The purchasing managers' index (PMI) for China's manufacturing sector came in at 52.1 in November, up from 51.4 in October, the National Bureau of Statistics (NBS) said Monday.
The figure marks the ninth consecutive month above of the benchmark of 50 that indicates an expansion in activity on a monthly basis, and beats the estimation of 51.5, which is the median forecast of 22 economists polled by Reuters earlier.
As a pronounced result of bolstering prevention works against the COVID-19 pandemic, China's economy continues to steadily pick up, said Zhao Qinghe, senior statistician at the NBS, adding that "among the 21 industries surveyed, the number of sectors holding PMI in the expansion range increased to 19, and the manufacturing outlook is booming."
"PMI has continued to beat market expectations, suggesting strong momentum in China's economic recovery," Wang Dan, chief economist at Hang Seng Bank, told CGTN.
In a breakdown, both supply and demand contributed to the figure's rise.

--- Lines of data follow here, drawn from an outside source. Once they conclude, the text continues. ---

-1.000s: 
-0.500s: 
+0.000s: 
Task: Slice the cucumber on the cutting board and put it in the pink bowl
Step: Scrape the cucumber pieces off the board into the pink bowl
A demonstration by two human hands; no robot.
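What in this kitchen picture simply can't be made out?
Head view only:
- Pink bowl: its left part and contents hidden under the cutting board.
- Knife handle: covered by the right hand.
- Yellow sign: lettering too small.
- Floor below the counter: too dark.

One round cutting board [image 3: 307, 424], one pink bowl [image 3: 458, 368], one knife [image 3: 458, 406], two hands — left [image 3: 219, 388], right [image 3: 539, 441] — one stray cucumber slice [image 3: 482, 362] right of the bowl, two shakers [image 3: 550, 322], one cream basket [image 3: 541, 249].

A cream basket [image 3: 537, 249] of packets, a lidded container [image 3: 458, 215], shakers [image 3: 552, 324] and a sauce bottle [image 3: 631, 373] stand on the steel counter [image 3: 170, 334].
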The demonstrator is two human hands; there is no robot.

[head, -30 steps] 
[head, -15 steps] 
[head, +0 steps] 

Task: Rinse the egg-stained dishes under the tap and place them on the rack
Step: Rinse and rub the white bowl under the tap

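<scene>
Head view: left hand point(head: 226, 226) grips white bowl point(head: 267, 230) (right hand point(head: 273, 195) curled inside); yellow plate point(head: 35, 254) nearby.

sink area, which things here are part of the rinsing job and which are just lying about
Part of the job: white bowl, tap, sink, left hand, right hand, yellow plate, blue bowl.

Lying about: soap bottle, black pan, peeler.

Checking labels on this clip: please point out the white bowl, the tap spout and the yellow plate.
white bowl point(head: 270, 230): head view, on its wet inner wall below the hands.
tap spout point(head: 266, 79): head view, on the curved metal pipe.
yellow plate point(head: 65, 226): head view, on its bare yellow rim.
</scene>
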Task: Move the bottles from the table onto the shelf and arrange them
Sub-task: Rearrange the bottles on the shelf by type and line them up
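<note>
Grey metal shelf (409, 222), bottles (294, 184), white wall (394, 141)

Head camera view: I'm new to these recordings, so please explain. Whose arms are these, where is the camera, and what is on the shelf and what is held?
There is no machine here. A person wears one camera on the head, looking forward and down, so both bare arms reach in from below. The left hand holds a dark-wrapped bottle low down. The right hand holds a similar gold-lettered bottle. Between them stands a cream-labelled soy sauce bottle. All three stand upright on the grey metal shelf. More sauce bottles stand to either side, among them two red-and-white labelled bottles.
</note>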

"The improvement was broadly based but led mainly by production and new orders of sub-indices," said Lu Ting, chief China economist at Nomura.
The production index and the new order index were 54.7 and 53.9 in November, increasing 0.8 and 1.1 percentage points on a monthly basis, reaching the high points of the year, according to Zhao.
Imports and exports picked up steadily. The new export order index and import index are 51.5 and 50.9, increasing 0.5 and 0.1 percentage points respectively compared to last month, Zhao added.
"Foreign new orders improved despite the recurring coronavirus, driven by holiday demand and the reopening of businesses and schools in the U.S. and Europe," said Wang.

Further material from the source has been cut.